С 12 часов до 5 часов вечера зимой и с 1 часа дня до 6 часов вечера летом Эглантина и другие сестры должны были заниматься рукоделием или умственной работой, с перерывами на спокойный, добропорядочный отдых. Эглантина пряла, или голубыми и золотыми нитками вышивала на ризах монограмму Девы Марии (букву "М", увенчанную короной), или изготовляла маленькие кошелечки из шелка для своих подруг или тонкие повязки, которыми они, порезавшись, бинтовали себе руку. Кроме того, она читала псалтырь или жития святых, имевшиеся в аббатстве и написанные по-английски или по-французски, ибо латынь она знала плохо, хотя и могла написать фразу "Ашог утск атша" ("Любовь побеждает все"). Иногда в ее монастырь принимали нескольких маленьких школьниц, которых монахини обучали письму и хорошим манерам, а когда она повзрослела, то стала помогать им обучать этих девочек чтению и пению, поскольку хоть они и были счастливы, что их учат, но не получали хорошего образования у добрых сестер. Летом Эглантине иногда разрешали работать в саду аббатства или даже косить сено с другими сестрами; когда же она возвращалась в монастырь, то с расширенными глазами сообщала своему исповеднику, что видела, как мать казначея ехала с покоса на лошади капеллана, сидя у него за спиной, и думала, как это, должно быть, хорошо трястись позади грузного Дана Джона.

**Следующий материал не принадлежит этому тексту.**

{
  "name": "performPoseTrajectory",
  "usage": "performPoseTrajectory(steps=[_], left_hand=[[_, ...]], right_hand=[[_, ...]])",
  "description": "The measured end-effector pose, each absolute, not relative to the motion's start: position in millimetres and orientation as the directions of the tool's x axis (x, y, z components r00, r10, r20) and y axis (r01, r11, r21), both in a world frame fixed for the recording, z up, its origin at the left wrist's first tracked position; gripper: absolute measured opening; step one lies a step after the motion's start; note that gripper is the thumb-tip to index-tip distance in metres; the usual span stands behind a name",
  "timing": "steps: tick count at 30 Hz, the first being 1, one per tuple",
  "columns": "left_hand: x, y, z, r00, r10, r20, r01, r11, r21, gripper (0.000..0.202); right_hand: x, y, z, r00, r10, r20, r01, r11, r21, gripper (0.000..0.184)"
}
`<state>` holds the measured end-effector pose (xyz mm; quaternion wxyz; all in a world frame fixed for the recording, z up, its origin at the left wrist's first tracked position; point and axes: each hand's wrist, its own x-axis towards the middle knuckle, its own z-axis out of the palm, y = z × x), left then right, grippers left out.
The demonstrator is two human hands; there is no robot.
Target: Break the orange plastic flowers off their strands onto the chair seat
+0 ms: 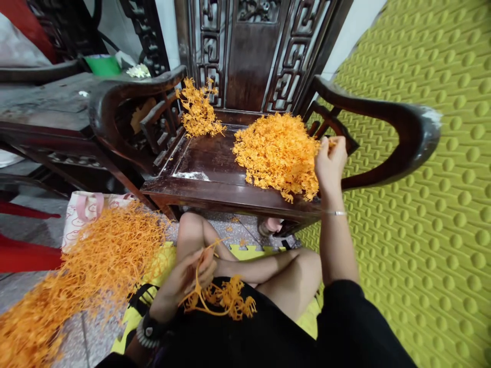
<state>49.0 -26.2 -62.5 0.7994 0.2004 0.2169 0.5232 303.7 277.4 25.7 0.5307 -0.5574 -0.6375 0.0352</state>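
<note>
My left hand [192, 273] is closed round an orange plastic sprig strip [220, 299] that lies across my lap. My right hand [329, 161] reaches up to the seat of a dark carved wooden chair [207, 174] and pinches a small orange piece at the right edge of a large pile of orange pieces [278, 153]. A smaller orange bunch [197, 112] leans at the back left of the seat. A big heap of long orange strips [88, 271] lies on the floor to my left.
A green bumpy foam mat [422, 204] covers the floor on the right. A white bag with pink handles [86, 209] stands behind the floor heap. A dark wooden table [46, 107] with a green bowl [103, 65] is at the left.
</note>
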Motion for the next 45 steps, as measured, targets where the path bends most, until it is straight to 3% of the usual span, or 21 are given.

Большую часть дня, за исключением перерывов на отдых, в монастыре должна была царить полная тишина, и если Эглантине нужно было что-то сообщить своим сестрам, то ей приходилось делать это знаками. Люди, составившие списки знаков, которыми пользовались в средневековых монастырях, сумели соединить в них исключительное чистосердечие с крайне скудным чувством юмора, и та бешеная жестикуляция, которой монахини сопровождали свой обед, часто вызывала смех, какого не было бы, если бы им было разрешено говорить. Сестра, которая хотела рыбы, должна была "изобразить рукой, как рыба машет своим хвостом", та, которой захотелось молока, должна была "пососать свой левый мизинчик", чтобы получить горчицу, сестра должна была "вставить нос в сжатый правый кулак и потереть его", чтобы попросить соль, надо было "щелкнуть большим и указательным пальцами правой руки над большим пальцем левой", та, которой хотелось вина, должна была "провести указательным пальцем вверх и вниз по кончику большого пальца, поднятого на уровень глаз", а монахиня, которая вспомнила, что не припасла ладана для мессы, и раскаявшаяся в этом грехе, должна была "засунуть себе пальцы в ноздри". В одной из таких таблиц, составленных для монахинь, было не меньше 160 знаков, и в целом совсем неудивительно, что правило, разработанное для тех же монахинь, гласило, что "никогда не следует употреблять их без особой нужды и без уважительной причины, потому что чрезмерное применение их бывает хуже грубого слова и тем сильнее оскорбляет Господа Бога".